Вкусы у них тоже различны. Костров любит литературу, немного разбирается в музыке. А его товарищ от искусства далек. Зато он замечательный математик. Недавно Чумак блестяще защитил кандидатскую диссертацию, но перейти на постоянную работу в институт Академии наук отказался. Беспокойная профессия космонавта устраивала его больше…
Костров и Чумак сдружились давно, когда оба были курсантами Высшей школы космогации. Однажды во время альпинистского похода свирепая метель отрезала их от группы. Чумак вывихнул ногу. Двое суток тащил на себе Сергей товарища по ледяным склонам Эльбруса. Тогда и родилась глубокая взаимная привязанность.
Самое же главное — у них была одна профессия. Космонавтов связывает особая дружба. Недаром называют они себя «небесными братьями». Это выражение прочно вошло в обиход еще со времен Гагарина и Титова.
Если между собой Костров и Чумак иногда спорили и беззлобно переругивались, отношение к Андрею у них было совсем иное. Его авторитет был непререкаемым. И дело тут не только в том, что Соколов назначен начальником экспедиции. Он просто умел заставить уважать себя…

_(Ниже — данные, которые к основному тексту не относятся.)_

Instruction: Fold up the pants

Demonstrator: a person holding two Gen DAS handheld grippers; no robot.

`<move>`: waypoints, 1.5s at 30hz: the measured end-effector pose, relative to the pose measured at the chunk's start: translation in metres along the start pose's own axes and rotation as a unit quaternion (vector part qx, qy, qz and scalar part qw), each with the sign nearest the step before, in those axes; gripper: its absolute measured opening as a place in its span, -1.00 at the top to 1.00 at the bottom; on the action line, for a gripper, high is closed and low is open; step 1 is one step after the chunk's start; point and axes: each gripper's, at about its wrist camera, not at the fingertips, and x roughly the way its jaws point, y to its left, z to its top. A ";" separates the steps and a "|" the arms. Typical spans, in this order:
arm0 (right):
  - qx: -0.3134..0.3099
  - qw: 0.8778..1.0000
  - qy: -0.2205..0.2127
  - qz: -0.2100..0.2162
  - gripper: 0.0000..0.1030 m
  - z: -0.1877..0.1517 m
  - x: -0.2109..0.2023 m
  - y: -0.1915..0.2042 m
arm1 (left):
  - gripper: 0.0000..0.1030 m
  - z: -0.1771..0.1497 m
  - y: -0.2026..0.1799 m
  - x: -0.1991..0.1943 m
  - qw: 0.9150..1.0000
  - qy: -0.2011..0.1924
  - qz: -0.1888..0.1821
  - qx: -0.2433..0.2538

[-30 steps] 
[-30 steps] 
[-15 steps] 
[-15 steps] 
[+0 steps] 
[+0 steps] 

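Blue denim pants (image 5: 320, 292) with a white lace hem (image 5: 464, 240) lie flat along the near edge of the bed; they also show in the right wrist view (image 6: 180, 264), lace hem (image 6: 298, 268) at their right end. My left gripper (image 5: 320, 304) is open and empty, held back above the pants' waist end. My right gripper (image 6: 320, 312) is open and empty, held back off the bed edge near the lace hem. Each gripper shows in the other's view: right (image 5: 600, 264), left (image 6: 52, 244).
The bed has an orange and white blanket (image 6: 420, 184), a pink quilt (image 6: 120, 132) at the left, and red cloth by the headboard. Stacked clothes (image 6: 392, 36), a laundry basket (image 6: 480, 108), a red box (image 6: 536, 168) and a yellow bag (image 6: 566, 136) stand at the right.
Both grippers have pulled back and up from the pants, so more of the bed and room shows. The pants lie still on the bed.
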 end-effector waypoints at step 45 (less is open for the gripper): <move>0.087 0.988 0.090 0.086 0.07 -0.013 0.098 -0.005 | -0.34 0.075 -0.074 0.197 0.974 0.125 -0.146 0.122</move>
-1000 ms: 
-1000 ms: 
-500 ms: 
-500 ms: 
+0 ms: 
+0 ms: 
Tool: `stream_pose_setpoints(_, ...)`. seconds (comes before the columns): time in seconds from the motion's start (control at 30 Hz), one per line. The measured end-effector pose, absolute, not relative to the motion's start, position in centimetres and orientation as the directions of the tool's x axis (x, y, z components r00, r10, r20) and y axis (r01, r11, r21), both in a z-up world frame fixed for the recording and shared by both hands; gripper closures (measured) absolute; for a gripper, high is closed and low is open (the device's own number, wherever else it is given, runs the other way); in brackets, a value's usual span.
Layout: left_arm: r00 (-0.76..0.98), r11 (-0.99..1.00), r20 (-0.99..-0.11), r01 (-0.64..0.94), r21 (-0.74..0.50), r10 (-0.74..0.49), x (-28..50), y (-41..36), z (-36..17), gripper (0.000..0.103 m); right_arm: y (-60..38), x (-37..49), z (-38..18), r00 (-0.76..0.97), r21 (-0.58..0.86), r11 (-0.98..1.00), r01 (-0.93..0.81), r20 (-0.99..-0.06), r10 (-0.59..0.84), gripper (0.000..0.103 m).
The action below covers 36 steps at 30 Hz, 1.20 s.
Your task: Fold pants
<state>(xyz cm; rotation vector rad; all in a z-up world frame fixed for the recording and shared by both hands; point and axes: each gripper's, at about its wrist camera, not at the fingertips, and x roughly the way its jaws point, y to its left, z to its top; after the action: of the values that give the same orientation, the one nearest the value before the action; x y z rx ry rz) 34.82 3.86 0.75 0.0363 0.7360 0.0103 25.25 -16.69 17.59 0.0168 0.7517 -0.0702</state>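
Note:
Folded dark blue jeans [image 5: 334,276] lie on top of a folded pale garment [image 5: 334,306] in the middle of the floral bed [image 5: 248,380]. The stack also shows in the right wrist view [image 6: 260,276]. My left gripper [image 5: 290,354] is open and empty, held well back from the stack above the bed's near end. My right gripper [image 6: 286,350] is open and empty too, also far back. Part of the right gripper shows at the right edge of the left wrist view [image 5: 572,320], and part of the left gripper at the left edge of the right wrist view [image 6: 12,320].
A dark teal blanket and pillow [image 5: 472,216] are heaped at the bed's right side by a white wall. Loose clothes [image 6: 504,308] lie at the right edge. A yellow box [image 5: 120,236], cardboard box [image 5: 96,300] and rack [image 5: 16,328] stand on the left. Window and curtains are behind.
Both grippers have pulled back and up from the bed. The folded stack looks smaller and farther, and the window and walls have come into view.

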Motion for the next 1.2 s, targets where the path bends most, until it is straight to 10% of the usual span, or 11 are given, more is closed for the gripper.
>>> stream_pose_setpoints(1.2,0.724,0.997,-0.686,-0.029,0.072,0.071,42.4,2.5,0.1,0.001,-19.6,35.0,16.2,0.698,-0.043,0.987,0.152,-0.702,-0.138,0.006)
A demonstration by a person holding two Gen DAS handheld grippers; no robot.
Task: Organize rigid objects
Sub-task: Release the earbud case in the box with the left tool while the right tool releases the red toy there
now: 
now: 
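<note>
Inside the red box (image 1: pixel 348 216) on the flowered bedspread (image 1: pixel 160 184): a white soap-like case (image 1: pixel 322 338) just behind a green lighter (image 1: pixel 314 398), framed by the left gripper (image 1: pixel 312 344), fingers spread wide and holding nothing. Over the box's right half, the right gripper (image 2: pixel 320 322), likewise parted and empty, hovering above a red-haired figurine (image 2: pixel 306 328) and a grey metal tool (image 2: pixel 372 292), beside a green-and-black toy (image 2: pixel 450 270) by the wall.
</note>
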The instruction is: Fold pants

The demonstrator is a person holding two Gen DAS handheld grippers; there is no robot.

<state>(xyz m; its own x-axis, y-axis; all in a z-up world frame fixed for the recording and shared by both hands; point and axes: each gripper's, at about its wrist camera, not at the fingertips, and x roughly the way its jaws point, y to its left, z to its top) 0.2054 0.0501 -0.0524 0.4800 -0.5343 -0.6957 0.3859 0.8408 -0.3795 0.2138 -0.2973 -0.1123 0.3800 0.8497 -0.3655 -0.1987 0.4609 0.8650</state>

Планетолет «Циолковский», на котором им предстояло лететь, рассчитан на пять человек. Трое пилотов-космонавтов уже утверждены. Четвертым будет, очевидно, Дроздов, которого предполагают назначить научным руководителем. Последняя кандидатура пока неизвестна. Намечался крупный селенолог Бондаренко, но он неожиданно заболел. Так что вопрос о том, кто станет пятым участником экспедиции, пока оставался открытым.
Костров и Чумак официально именовались пилотами. Первый исполнял обязанности бортинженера, второй — штурмана. Кроме того, Сергей неплохо разбирался в медицине, а Алексей — в селенологии. Каждый космонавт в какой-то степени должен быть энциклопедистом, от этого никуда не денешься.
Несколько дней назад они все трое прибыли на космодром. Андрей еще ни разу не летал ни с одним из своих будущих пилотов и поэтому хотел познакомиться с ними поближе в деловой, как он говорил, обстановке. Программа подготовки рассчитана до самого дня отлета. Нужно до тонкостей изучить новый планетолет, новую систему скафандров, новые модели вездехода и лунолета. Но это было в порядке вещей. Перед каждой очередной экспедицией космонавтам приходилось переучиваться заново.